Are we to be a nation of such barbarous temper?

The Guardian reports: The last surviving play script handwritten by William Shakespeare, in which he imagines Sir Thomas More making an impassioned plea for the humane treatment of refugees, is to be made available online by the British Library.

The manuscript is one of 300 newly digitised treasures shining a light on the wider society and culture that helped shape Shakespeare’s imagination. All will be available to view on a new website before an extensive exhibition on the playwright at the library next month.

The Book of Sir Thomas More script is particularly poignant given the current European migration crisis.

The powerful scene, featuring More challenging anti-immigration rioters in London, was written at a time when there were heightened tensions over the number of French Protestants (Huguenots) seeking asylum in the capital.

“It is a really stirring piece of rhetoric,” said the library’s curator, Zoe Wilcox. “At its heart it is really about empathy. More is calling on the crowds to empathise with the immigrants or strangers as they are called in the text. He is asking them to imagine what it would be like if they went to Europe, if they went to Spain or Portugal, they would then be strangers. He is pleading with them against what he calls their ‘mountainous inhumanity’.

“It is striking and sad just how relevant it seems to us now considering what is happening in Europe.” [Continue reading…]

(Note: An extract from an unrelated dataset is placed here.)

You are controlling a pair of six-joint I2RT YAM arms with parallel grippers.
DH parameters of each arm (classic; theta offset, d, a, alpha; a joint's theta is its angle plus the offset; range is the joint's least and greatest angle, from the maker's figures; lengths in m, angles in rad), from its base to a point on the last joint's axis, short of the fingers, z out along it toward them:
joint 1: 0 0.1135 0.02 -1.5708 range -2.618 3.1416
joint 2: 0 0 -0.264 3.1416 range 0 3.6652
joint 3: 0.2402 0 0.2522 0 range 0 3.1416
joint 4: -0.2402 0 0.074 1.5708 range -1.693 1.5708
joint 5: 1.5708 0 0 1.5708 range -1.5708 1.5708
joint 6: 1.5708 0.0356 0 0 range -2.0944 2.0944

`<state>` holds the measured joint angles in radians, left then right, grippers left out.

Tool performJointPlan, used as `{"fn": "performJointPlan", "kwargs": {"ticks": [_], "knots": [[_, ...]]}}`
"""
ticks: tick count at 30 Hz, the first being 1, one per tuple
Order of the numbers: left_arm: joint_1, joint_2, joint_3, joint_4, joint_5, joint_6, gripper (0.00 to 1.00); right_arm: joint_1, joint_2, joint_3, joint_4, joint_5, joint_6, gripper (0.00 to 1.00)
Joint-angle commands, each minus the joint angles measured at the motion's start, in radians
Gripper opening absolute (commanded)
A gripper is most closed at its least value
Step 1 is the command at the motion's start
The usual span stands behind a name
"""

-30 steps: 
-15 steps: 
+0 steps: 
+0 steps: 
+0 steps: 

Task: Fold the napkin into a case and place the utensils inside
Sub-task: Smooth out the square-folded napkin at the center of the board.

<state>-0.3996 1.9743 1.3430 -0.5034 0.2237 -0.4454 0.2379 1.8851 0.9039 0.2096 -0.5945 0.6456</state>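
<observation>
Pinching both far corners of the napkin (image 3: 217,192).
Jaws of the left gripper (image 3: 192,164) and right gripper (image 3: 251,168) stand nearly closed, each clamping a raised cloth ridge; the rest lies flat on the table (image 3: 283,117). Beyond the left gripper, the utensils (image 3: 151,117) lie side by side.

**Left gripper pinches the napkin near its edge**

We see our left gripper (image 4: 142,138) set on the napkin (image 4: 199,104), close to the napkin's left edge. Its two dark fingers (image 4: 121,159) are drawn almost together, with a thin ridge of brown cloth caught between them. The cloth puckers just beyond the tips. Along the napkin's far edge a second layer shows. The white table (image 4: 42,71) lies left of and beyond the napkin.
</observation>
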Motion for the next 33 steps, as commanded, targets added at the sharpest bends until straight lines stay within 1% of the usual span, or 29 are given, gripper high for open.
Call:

You’ll put down strangers,
Kill them, cut their throats, possess their houses,
And lead the majesty of law in line,
To slip him like a hound. Say now the king
(As he is clement, if th’ offender mourn)
Should so much come to short of your great trespass
As but to banish you, whether would you go?
What country, by the nature of your error,
Should give you harbor? Go you to France or Flanders,
To any German province, to Spain or Portugal,
Nay, any where that not adheres to England,—
Why, you must needs be strangers. Would you be pleased
To find a nation of such barbarous temper,
That, breaking out in hideous violence,
Would not afford you an abode on earth,
Whet their detested knives against your throats,
Spurn you like dogs, and like as if that God
Owed not nor made not you, nor that the claimants
Were not all appropriate to your comforts,
But chartered unto them, what would you think
To be thus used? This is the strangers’ case;
And this your mountanish inhumanity. [Source]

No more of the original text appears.